Four Pre-Season Games Is Two Too Much
How many of you think it was worth losing Sean Spence – a third round draft choice- in the 4th quarter of a meaning less pre-season game? Or David DeCastro for most of last season from a pre-season injury? I know injuries happen and rookies like DeCastro and Spence and younger players need pre-season reps to show the coaches what they have in order to start or make the team. But 4 games are 2 too many. If the pre-season would be reduced to 2 games then there is 50% less chance of injuries. Wouldn’t the Steelers liked to have either Spence or DeCastro last season? If there were only 2 pre-season games last season the chances would have increased greatly that at least one of them would have been available.
World Class Conditioning
Through 1977 The NFL used to play 14 games. There used to be 6 pre-season games – almost a half season -and the players used the pre-season to get in shape for the season. There were no OTA’s, off season conditioning programs, no elite nutrition and fitness training regimen’s or facilities where players can go train, eat and live for weeks or months with world class nutrition and fitness instruction. Players worked actual jobs back then: car salesman, insurance, lawyers. They didn’t lift weights in the off season. They worked. The long pre-season was needed.
Now with the money these players make today conditioning is their off season job. It is rare when a player comes to camp out of shape because chances are he won’t be there long. World Class conditioning is why someone like James Harrison can practice 3 times after being off for almost 10 months and then play at the same level with the best players in the world. Do we really need to see what Polamalu can do in the pre-season? Kiesel? Ike Taylor? Clark? Antonio Brown? Timmons? Woodley?
Need a Rebel
The pre-season is for the unknown, not the known. I am still waiting for that one rebel coach who doesn’t play his key players past the first quarter or at all in any pre-season game thus keeping his players fresh, healthy and ready to go week 1, not banged and injured with 17 grueling weeks to go. 49ers Head Coach Jim Harbaugh might be that rebel coach because so far Colin Kaepernick has only played 2 series and 16 total snaps in 2 games. We’ll see what he does with Kaepernick in week 3.
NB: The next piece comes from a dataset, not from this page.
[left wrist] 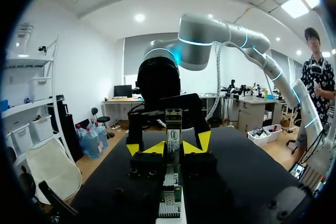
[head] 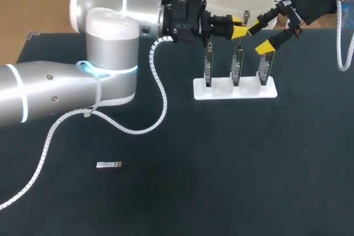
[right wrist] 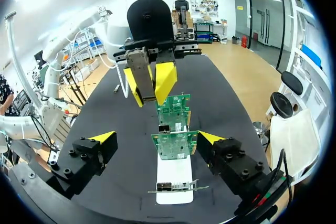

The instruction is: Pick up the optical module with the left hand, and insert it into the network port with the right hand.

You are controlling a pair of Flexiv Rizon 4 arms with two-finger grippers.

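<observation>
The left claw (head: 238, 30) holds the optical module (right wrist: 142, 74); the right claw (head: 260, 36) faces it.
Pinched seemingly upright above the card rack (head: 221, 90) near the table's (head: 182, 203) far edge, just beside the wide-spread right claw.
</observation>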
Going into camp most organizations already know 40 to 45 players that already have a roster spot locked up. The preseason practices and games determine who the remaining final roster (53) and practice squad (8) players will be. So these 4 pre-season games really are about are two things: money and the remaining roster and practice squad spots and in some cases who will fill a starting spot or two. Despite the safety of the game that Goodell preaches, does he really believe 4 games are needed to determine at most 10-12 roster spots?